### REQUIRED ACTION
Nothing but the lines from the one with "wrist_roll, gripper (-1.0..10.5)" down to the one with "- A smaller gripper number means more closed" should be returned, exactly and with both ends included, from the material below.

### SOURCE DATA
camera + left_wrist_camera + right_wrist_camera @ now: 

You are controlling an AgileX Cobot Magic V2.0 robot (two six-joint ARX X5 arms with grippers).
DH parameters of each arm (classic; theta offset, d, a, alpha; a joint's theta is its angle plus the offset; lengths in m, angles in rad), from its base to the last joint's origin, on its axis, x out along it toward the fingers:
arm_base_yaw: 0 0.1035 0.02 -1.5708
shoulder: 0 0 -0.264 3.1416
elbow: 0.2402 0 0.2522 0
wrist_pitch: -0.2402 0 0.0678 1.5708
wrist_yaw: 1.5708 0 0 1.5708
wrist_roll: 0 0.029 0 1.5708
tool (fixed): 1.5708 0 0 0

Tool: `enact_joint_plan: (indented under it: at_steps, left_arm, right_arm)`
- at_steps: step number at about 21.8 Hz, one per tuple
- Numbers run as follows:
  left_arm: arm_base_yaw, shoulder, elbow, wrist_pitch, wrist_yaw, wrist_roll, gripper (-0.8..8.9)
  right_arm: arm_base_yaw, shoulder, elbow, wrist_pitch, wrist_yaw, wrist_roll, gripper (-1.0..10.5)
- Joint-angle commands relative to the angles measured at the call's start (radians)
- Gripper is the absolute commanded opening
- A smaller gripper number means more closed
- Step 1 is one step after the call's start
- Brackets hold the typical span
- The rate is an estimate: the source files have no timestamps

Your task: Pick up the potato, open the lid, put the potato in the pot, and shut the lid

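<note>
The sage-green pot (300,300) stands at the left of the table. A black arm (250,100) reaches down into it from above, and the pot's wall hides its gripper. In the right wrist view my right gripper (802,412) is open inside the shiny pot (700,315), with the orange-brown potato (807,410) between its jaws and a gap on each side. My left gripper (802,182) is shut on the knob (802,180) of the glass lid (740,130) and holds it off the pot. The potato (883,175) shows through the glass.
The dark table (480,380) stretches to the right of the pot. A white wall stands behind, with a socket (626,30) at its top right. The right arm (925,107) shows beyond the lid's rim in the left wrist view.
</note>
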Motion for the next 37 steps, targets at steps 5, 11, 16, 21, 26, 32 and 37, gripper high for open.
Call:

### ANSWER TO THIS PROBLEM
  right_arm: arm_base_yaw, shoulder, elbow, wrist_pitch, wrist_yaw, wrist_roll, gripper (-1.0..10.5)
- Joint-angle commands relative to the angles measured at the call's start (radians)
- Gripper is the absolute commanded opening
- A smaller gripper number means more closed

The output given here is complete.